Private label brands are crowding out innovations in the supermarket.

Supermarket shelves in Spain this year have slightly less variety than in previous years. Brands are gradually limiting their launches and new products because their profitability is decreasing every day. And innovation in mass consumption is hitting rock bottom. In 2024, the fewest new products in history were launched—just 75—according to Kantar's Innovation Radar, presented by Promarca, half the number of launches compared to 2010.
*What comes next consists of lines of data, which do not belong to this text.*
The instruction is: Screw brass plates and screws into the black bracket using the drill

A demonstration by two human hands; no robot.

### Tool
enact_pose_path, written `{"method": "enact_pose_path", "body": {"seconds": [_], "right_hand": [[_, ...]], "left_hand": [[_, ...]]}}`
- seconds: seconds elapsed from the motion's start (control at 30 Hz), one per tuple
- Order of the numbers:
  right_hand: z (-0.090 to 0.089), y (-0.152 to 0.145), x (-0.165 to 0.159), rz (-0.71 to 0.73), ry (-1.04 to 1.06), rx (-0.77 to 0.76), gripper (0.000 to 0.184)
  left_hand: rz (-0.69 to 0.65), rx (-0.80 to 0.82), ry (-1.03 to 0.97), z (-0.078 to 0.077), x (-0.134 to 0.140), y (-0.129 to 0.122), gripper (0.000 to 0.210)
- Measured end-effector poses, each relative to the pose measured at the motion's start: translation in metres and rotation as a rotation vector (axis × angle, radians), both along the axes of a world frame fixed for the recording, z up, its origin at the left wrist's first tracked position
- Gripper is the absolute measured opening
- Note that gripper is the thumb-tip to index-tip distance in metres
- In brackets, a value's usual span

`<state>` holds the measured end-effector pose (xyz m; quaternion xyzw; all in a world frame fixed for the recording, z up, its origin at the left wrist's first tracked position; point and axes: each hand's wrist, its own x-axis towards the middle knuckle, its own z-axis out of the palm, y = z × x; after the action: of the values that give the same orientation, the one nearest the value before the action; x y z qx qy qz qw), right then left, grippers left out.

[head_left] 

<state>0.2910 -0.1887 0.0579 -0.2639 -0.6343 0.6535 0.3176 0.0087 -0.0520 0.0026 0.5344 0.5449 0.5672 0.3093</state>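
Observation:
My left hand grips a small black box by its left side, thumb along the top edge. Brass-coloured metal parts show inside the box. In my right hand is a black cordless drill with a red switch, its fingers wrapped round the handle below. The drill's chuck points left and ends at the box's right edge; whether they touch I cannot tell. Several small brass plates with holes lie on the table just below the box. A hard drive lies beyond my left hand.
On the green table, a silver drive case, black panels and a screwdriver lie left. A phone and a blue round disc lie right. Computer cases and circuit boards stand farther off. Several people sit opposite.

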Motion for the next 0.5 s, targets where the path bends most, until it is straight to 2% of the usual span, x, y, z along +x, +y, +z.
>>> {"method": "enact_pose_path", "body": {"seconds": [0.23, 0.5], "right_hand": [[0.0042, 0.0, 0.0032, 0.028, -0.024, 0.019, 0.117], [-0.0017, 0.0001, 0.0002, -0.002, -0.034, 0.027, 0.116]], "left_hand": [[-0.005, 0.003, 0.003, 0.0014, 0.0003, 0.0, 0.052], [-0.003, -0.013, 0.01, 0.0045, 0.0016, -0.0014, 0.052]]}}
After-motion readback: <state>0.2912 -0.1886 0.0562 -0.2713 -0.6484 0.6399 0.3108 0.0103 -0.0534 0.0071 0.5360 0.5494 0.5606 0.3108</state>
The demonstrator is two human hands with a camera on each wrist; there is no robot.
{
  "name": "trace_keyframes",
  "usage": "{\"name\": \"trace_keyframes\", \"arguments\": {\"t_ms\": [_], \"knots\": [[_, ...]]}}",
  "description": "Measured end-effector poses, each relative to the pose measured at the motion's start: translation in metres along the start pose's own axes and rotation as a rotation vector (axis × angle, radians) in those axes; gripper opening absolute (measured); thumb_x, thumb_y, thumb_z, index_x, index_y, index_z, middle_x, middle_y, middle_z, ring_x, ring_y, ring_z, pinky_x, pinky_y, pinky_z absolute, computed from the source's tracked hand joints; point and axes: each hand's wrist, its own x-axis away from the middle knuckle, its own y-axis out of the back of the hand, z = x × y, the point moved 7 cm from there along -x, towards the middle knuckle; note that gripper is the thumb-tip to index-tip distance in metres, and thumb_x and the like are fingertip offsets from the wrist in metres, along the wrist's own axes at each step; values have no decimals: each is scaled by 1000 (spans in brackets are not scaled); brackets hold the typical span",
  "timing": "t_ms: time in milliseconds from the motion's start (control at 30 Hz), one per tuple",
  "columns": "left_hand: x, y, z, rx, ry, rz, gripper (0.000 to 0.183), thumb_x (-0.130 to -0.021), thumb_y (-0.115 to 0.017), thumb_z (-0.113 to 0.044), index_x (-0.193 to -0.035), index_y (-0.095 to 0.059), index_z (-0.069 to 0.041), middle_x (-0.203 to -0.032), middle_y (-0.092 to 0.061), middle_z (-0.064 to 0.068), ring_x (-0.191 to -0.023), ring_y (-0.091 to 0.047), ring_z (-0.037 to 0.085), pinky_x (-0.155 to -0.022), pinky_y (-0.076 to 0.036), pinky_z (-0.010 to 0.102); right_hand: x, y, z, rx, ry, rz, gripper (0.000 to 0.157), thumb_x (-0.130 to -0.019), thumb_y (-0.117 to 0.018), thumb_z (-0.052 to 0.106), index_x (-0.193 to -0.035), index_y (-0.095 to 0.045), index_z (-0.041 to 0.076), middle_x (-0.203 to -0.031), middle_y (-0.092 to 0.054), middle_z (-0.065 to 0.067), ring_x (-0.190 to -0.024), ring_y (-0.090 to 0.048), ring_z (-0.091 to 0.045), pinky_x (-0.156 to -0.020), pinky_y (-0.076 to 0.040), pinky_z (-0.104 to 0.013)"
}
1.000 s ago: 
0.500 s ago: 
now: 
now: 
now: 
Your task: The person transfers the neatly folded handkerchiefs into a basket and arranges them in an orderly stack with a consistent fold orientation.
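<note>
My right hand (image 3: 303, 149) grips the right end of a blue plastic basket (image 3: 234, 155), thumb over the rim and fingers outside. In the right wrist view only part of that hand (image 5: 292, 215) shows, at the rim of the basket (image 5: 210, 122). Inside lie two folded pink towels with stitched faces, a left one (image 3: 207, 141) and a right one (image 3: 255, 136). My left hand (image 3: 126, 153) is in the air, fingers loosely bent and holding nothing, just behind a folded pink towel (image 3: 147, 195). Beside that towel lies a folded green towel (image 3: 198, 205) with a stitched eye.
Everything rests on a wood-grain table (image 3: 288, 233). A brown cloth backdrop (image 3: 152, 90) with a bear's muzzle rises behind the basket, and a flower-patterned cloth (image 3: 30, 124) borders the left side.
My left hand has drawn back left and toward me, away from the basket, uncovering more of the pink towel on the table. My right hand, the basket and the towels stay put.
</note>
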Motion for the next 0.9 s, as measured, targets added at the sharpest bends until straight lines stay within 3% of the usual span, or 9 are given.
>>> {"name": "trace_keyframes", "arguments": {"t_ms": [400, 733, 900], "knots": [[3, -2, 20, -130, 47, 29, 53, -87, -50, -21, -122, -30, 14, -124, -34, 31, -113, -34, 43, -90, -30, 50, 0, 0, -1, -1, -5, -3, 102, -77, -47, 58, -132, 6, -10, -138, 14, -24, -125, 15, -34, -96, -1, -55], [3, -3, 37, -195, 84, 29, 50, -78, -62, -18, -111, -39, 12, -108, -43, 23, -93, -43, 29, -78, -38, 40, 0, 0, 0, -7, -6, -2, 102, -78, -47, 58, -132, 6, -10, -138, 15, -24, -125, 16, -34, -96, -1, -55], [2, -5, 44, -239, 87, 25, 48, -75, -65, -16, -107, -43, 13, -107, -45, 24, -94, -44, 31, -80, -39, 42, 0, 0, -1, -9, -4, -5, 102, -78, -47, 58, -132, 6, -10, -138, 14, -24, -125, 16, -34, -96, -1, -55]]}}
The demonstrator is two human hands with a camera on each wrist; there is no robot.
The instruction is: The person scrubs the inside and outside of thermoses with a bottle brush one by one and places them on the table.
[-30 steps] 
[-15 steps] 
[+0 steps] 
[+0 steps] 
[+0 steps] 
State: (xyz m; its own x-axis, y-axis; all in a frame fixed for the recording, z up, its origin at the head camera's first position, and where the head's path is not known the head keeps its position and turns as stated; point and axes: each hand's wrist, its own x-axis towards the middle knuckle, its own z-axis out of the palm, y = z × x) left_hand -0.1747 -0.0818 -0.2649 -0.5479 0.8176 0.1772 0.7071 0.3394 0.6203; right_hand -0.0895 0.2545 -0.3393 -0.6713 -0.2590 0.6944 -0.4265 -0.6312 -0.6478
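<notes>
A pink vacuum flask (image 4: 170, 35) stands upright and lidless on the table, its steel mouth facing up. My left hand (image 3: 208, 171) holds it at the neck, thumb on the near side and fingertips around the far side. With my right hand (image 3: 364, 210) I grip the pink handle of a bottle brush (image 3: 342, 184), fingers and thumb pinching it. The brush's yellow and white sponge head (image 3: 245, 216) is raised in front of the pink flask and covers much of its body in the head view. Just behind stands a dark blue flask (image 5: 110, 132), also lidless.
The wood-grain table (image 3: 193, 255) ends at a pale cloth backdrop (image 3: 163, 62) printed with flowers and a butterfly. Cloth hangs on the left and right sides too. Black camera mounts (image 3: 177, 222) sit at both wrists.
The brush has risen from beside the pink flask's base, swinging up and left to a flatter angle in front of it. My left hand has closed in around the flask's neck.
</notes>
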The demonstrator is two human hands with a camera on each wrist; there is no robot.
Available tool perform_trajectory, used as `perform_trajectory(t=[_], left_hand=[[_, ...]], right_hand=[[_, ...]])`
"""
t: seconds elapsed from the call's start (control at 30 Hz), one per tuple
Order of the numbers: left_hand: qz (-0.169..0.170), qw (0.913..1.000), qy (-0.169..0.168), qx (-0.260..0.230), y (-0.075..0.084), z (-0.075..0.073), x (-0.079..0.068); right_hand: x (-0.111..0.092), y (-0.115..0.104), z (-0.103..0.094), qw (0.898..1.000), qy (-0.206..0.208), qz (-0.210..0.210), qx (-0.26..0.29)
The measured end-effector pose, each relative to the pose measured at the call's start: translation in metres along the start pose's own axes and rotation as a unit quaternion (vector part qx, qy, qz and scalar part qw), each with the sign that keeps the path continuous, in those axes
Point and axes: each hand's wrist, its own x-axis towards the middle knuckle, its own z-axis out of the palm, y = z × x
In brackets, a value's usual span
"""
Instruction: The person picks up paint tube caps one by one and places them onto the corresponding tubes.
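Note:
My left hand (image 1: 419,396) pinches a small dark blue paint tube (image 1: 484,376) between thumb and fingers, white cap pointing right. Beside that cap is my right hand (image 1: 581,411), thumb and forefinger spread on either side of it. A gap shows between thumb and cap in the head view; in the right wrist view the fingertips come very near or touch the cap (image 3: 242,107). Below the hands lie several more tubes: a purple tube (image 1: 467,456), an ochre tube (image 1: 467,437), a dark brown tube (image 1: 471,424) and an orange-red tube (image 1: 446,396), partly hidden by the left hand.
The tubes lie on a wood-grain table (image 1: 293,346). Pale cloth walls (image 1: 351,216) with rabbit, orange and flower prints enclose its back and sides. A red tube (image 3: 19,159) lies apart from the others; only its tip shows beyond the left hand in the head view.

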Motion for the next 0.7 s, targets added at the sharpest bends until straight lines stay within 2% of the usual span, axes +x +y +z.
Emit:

Although the decline in innovation in the sector has been gradual, this year marks a downward trend, below 2019, when only 85 products were launched. For César Valencoso, Director of Consumer Insights at Kantar WorldPanel, the "bad news" is that the trend "is deepening." The first time fewer than 100 innovations were launched was in 2019, when the number dropped from 109 to just 85.
Mercadona and Aldi are the ones that display the least new products compared to Carrefour and Alcampo, the ones that display the most.As a "key element" for the success of food, beverage, drugstore, and beauty companies, Promarca, the association representing leading innovative brands, warns that this lack of launches "represents a serious problem for the sector." "The lack of innovation limits market growth, reduces companies' ability to compete, and ultimately harms consumers," it says.
The main problem with the disappearance of innovation is the lack of distribution, according to Kantar and Promarca. In the last year, only an average of 25% of brand-name innovations have been distributed; that is, only one in four newly created brand-name products have been regularly displayed in supermarkets.
Spain is one of the markets with the most white label consumersPrivate label or private label brands occupy a significant portion of the shelves, enjoying absolute success in Spain (one of the markets with the most consumers of these products in Europe), and some chains' strategies favor these items over manufacturer-branded products. Thus, the so-called narrow-range chains, which prefer private label brands, are the ones with the fewest innovative products on their shelves, with Mercadona leading the way. The Valencian company has not introduced any of these launches into its product portfolio in the last two years. Aldi only displays 4% of these innovative products, and Lidl, 7%. At the other extreme, Carrefour (65%), Alcampo (32%), and Dia (22%) are the three supermarket chains with the highest levels of new product introductions on their shelves in 2024, followed by Eroski, with 19%.
Thus, the success rate continues to decline, with only one in five innovations working, which represents 24% by 2024, and two consecutive years where the success rate is at very low levels.
Only 25% of innovations reach the public on a stable basis on sales shelves.This discouragement due to fierce competition with private label brands is affecting, in Kantar's view, the main drivers of growth for manufacturers. Innovation is falling by 48%, but so is advertising investment (down 26%), product promotion (11% loss in value share over the last ten years), and product assortment reduction (down 9% since 2018), with a further narrowing of the price differential between the two categories. Price reductions without volume increases complicate investment, all of which paves the way for private label brands, which are taking advantage of "those categories where investment is falling to gain market share," Valencoso explained in a presentation last Tuesday of its 2025 Consumer Breakfasts.
“We must innovate to advance society,” notes Promarca President Fernando Fernández Soriano. “At this rate, in 10 years, innovation and novelty will be insignificant and will have a brutal impact. The markets that perform best are those with a balance between the manufacturer's brand and distribution,” Valencoso points out. For Kantar, the current trend leads to a “complex” future with a decline in volumes and a loss of €20 billion in revenue for companies in the next decade, according to the consultancy firm's projections for the next 10 years.
For Valencoso, the only way to break this vicious cycle is through a combination of factors, including increased distribution power (greater presence on shelves), greater visibility outside the home, and, above all, the ability to "open up" the brand by gaining new consumption spaces, new consumers, or new regions.